**The task:** Leave out the pictures and transcribe the rest of the records exactly.

Stored data

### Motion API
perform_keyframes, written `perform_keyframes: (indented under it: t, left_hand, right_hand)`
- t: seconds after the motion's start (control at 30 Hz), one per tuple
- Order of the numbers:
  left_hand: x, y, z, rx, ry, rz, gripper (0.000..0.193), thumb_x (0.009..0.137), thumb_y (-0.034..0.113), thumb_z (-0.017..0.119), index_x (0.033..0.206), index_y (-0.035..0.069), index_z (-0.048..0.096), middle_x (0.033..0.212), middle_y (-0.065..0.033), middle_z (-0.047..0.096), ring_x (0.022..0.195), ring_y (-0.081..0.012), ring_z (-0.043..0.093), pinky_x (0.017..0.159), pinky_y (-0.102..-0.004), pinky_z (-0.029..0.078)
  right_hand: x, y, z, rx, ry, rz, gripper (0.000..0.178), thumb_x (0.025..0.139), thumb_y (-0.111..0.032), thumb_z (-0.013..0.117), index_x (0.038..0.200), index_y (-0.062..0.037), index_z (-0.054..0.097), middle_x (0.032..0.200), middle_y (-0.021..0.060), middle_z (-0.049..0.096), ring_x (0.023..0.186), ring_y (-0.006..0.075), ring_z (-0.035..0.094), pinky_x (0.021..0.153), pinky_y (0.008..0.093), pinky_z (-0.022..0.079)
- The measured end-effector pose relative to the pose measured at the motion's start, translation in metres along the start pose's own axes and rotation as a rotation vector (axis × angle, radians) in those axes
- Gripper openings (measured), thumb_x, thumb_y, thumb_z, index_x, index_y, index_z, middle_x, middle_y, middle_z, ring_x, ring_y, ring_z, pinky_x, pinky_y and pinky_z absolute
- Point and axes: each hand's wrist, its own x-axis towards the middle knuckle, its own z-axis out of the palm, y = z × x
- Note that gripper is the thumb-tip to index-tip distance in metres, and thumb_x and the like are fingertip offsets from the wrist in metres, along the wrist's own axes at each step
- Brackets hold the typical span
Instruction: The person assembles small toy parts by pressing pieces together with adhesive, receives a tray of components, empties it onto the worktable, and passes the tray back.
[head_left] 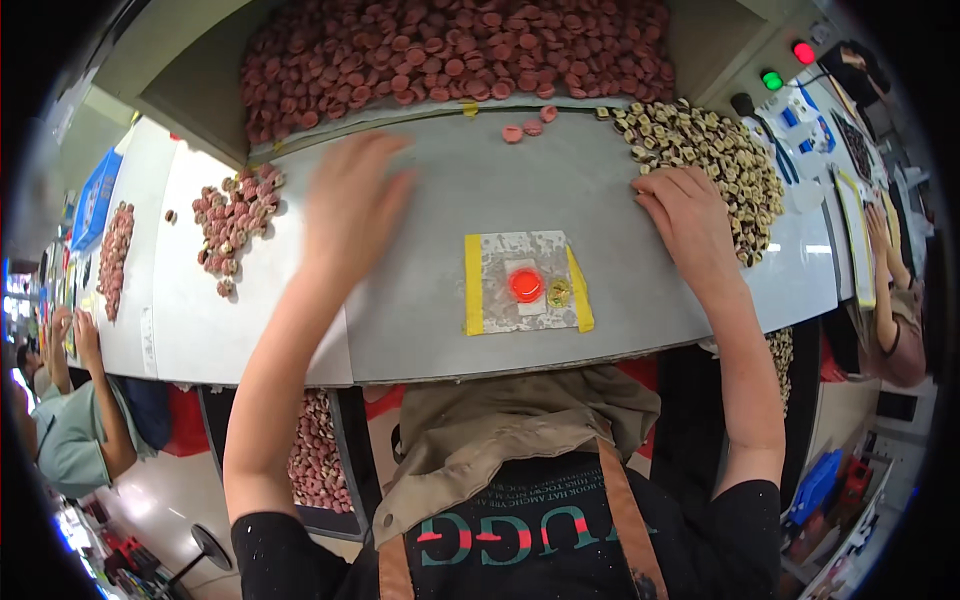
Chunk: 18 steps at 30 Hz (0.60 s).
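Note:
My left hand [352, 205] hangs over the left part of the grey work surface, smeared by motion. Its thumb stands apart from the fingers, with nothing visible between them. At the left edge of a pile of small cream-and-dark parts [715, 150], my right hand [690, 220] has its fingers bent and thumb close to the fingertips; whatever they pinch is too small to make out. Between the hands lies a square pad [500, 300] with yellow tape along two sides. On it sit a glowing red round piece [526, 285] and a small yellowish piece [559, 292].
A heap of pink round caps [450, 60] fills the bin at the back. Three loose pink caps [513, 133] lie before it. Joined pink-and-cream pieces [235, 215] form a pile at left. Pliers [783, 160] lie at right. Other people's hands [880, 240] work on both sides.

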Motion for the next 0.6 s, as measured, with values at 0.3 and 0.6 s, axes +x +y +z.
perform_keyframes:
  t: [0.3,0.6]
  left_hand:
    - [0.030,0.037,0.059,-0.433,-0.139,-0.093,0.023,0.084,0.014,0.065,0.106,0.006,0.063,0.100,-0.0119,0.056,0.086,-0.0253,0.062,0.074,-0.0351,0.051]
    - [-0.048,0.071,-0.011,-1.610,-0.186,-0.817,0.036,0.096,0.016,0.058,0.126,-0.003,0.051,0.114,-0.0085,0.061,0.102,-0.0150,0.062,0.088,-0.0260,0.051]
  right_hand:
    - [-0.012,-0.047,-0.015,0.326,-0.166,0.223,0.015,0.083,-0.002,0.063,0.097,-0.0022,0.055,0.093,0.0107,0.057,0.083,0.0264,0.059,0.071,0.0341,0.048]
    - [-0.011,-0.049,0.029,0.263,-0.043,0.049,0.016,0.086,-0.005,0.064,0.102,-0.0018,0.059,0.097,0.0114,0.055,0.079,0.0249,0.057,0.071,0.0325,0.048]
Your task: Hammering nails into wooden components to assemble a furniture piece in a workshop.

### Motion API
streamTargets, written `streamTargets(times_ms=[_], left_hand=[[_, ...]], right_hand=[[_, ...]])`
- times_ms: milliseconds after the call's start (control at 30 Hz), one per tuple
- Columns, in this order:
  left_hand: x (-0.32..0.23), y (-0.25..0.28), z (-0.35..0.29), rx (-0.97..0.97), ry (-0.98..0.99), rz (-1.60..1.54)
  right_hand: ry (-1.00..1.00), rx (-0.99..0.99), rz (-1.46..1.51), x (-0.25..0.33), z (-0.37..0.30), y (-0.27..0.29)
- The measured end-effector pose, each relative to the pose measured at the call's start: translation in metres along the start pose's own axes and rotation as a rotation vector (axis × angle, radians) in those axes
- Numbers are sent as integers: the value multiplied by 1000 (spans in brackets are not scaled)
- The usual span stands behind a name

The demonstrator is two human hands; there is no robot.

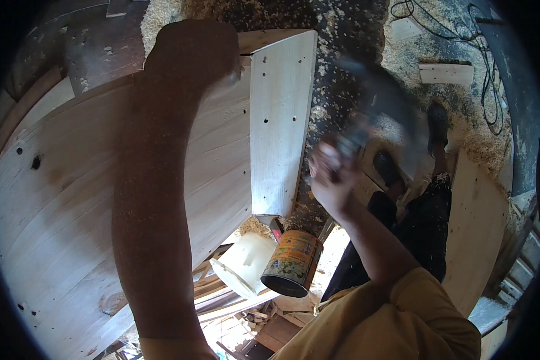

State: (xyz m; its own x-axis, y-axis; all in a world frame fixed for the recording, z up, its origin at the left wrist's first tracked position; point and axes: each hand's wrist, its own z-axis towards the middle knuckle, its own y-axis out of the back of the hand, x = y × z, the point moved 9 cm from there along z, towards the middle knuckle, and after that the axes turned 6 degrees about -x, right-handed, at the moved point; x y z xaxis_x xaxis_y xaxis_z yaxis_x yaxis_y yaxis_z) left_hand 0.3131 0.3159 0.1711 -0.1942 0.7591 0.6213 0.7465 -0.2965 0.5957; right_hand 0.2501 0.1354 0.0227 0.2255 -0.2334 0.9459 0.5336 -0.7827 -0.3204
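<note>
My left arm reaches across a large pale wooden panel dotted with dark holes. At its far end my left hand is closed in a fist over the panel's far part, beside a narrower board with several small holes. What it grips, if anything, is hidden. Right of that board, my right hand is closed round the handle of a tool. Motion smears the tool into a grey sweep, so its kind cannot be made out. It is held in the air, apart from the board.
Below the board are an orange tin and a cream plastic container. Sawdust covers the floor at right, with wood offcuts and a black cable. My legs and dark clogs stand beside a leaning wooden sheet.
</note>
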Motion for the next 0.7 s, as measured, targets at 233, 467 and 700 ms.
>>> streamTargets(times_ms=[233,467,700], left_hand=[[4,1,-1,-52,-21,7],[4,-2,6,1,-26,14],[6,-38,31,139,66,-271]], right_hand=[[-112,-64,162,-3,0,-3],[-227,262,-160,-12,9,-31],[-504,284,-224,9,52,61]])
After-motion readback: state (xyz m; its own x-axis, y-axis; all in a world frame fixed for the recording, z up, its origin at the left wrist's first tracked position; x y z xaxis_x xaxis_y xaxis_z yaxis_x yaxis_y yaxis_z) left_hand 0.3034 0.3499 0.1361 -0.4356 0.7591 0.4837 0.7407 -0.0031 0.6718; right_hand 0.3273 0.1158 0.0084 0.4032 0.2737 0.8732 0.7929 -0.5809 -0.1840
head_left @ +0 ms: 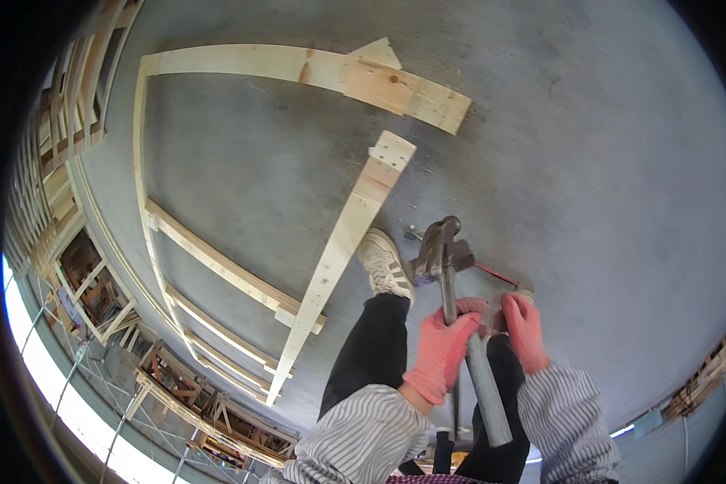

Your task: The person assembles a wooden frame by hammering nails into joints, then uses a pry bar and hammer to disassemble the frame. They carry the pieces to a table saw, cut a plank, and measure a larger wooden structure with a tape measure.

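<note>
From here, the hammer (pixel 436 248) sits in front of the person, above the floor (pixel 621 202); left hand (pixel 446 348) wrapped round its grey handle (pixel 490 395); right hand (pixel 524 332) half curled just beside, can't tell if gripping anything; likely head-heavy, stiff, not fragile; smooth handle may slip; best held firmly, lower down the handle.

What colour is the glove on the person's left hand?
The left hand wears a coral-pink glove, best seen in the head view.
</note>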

**Completed exercise:**
### Motion API
perform_keyframes, written `perform_keyframes: (indented under it: t, left_hand, right_hand)`
- t: seconds after the motion's start (control at 30 Hz), one per tuple
- Order of the numbers:
  left_hand: x, y, z, rx, ry, rz, gripper (0.000..0.193), thumb_x (0.009..0.137), thumb_y (-0.034..0.113), thumb_z (-0.017..0.119), index_x (0.033..0.206), index_y (-0.035..0.069), index_z (-0.048..0.096), middle_x (0.033..0.212), middle_y (-0.065..0.033), middle_z (-0.047..0.096), ring_x (0.022..0.195), ring_y (-0.081..0.012), ring_z (-0.043..0.093), pinky_x (0.017..0.159), pinky_y (-0.102..-0.004), pinky_z (-0.029..0.078)
  right_hand: x, y, z, rx, ry, rz, gripper (0.000..0.178), thumb_x (0.025..0.139), thumb_y (-0.111..0.032), thumb_z (-0.013..0.117), index_x (0.038..0.200), index_y (-0.062..0.037), index_z (-0.054..0.097), middle_x (0.032..0.200), middle_y (-0.021..0.060), middle_z (-0.049..0.096), ring_x (0.023..0.186), ring_y (-0.006..0.075), ring_z (-0.035..0.094), pinky_x (0.021..0.153), pinky_y (0.008..0.093), pinky_z (-0.022..0.079)
- The measured end-effector pose relative to the pose measured at the motion's start, translation in metres along the start pose's own axes and rotation as a rotation vector (axis × angle, radians) in those axes
- Gripper openings (measured), thumb_x, thumb_y, thumb_z, index_x, index_y, index_z, middle_x, middle_y, middle_z, ring_x, ring_y, ring_z, pinky_x, pinky_y and pinky_z absolute
- Point and axes: each hand's wrist, its own x-axis towards the middle knuckle, its own z-axis out of the palm, y = z × x
- Note that gripper is the thumb-tip to index-tip distance in metres, and thumb_x and the like are fingertip offsets from the wrist in metres, along the wrist's own axes at each step
- Brackets hold the typical span
Instruction: The person assembles small toy parts by pressing pieces together with adhesive, receives a tray of components, empties it onto the worktable, and passes the tray back.
[head_left] 
Chunk: 18 steps at 30 Hz (0.60 s).
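Note:
My left hand [352, 205] hangs over the left part of the grey work surface, smeared by motion. Its thumb stands apart from the fingers, with nothing visible between them. At the left edge of a pile of small cream-and-dark parts [715, 150], my right hand [690, 220] has its fingers bent and thumb close to the fingertips; whatever they pinch is too small to make out. Between the hands lies a square pad [500, 300] with yellow tape along two sides. On it sit a glowing red round piece [526, 285] and a small yellowish piece [559, 292].
A heap of pink round caps [450, 60] fills the bin at the back. Three loose pink caps [513, 133] lie before it. Joined pink-and-cream pieces [235, 215] form a pile at left. Pliers [783, 160] lie at right. Other people's hands [880, 240] work on both sides.
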
Motion for the next 0.6 s, as measured, with values at 0.3 and 0.6 s, axes +x +y +z.
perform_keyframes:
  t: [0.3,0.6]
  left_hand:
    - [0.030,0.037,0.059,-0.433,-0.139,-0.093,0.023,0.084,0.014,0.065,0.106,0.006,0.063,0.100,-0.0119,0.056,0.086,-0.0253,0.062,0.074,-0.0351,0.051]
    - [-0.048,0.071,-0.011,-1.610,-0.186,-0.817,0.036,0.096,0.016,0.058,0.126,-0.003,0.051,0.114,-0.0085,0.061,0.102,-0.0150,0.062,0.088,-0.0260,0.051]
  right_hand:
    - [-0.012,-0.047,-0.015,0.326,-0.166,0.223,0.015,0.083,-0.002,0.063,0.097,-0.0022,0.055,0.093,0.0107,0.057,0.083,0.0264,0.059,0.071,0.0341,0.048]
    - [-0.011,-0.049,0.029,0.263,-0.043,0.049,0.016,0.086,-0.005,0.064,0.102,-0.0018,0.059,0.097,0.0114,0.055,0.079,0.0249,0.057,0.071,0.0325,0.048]
Your task: Hammering nails into wooden components to assemble a furniture piece in a workshop.

### Motion API
streamTargets, written `streamTargets(times_ms=[_], left_hand=[[_, ...]], right_hand=[[_, ...]])`
- times_ms: milliseconds after the call's start (control at 30 Hz), one per tuple
- Columns, in this order:
  left_hand: x (-0.32..0.23), y (-0.25..0.28), z (-0.35..0.29), rx (-0.97..0.97), ry (-0.98..0.99), rz (-1.60..1.54)
  right_hand: ry (-1.00..1.00), rx (-0.99..0.99), rz (-1.46..1.51), x (-0.25..0.33), z (-0.37..0.30), y (-0.27..0.29)
- The measured end-effector pose, each relative to the pose measured at the call's start: translation in metres along the start pose's own axes and rotation as a rotation vector (axis × angle, radians) in those axes
- Numbers are sent as integers: the value multiplied by 1000 (spans in brackets are not scaled)
- The usual span stands behind a name

The demonstrator is two human hands; there is no robot.


State: (xyz m; its own x-axis, y-axis; all in a world frame fixed for the recording, z up, its origin at the left wrist's first tracked position; point and axes: each hand's wrist, its own z-axis towards the middle knuckle, its own y-axis out of the back of the hand, x = y × z, the point moved 9 cm from there along z, towards the middle knuckle, and after that the axes turned 6 degrees about -x, right-handed, at the moved point; x y z xaxis_x xaxis_y xaxis_z yaxis_x yaxis_y yaxis_z) left_hand 0.3131 0.3159 0.1711 -0.1942 0.7591 0.6213 0.7465 -0.2965 0.5957; right_hand 0.2501 0.1354 0.0227 0.2255 -0.2334 0.9459 0.5336 -0.7827 -0.3204
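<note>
My left arm reaches across a large pale wooden panel dotted with dark holes. At its far end my left hand is closed in a fist over the panel's far part, beside a narrower board with several small holes. What it grips, if anything, is hidden. Right of that board, my right hand is closed round the handle of a tool. Motion smears the tool into a grey sweep, so its kind cannot be made out. It is held in the air, apart from the board.
Below the board are an orange tin and a cream plastic container. Sawdust covers the floor at right, with wood offcuts and a black cable. My legs and dark clogs stand beside a leaning wooden sheet.
</note>
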Motion for the next 0.7 s, as measured, targets at 233, 467 and 700 ms.
>>> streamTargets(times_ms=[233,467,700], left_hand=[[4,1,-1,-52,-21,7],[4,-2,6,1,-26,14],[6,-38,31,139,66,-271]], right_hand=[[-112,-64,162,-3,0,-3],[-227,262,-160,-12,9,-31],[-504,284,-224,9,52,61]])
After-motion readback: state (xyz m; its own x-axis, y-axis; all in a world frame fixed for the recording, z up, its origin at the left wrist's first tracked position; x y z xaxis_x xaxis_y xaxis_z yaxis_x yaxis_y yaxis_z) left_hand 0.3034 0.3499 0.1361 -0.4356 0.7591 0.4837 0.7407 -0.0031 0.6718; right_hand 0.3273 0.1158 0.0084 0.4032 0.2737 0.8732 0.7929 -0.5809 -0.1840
head_left @ +0 ms: 

Your task: The person assembles a wooden frame by hammering nails into joints, then uses a pry bar and hammer to disassemble the frame. They carry the pieces to a table saw, cut a plank, and measure a larger wooden structure with a tape measure.

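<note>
From here, the hammer (pixel 436 248) sits in front of the person, above the floor (pixel 621 202); left hand (pixel 446 348) wrapped round its grey handle (pixel 490 395); right hand (pixel 524 332) half curled just beside, can't tell if gripping anything; likely head-heavy, stiff, not fragile; smooth handle may slip; best held firmly, lower down the handle.

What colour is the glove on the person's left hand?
The left hand wears a coral-pink glove, best seen in the head view.
</note>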

For this exercise, nothing further remains.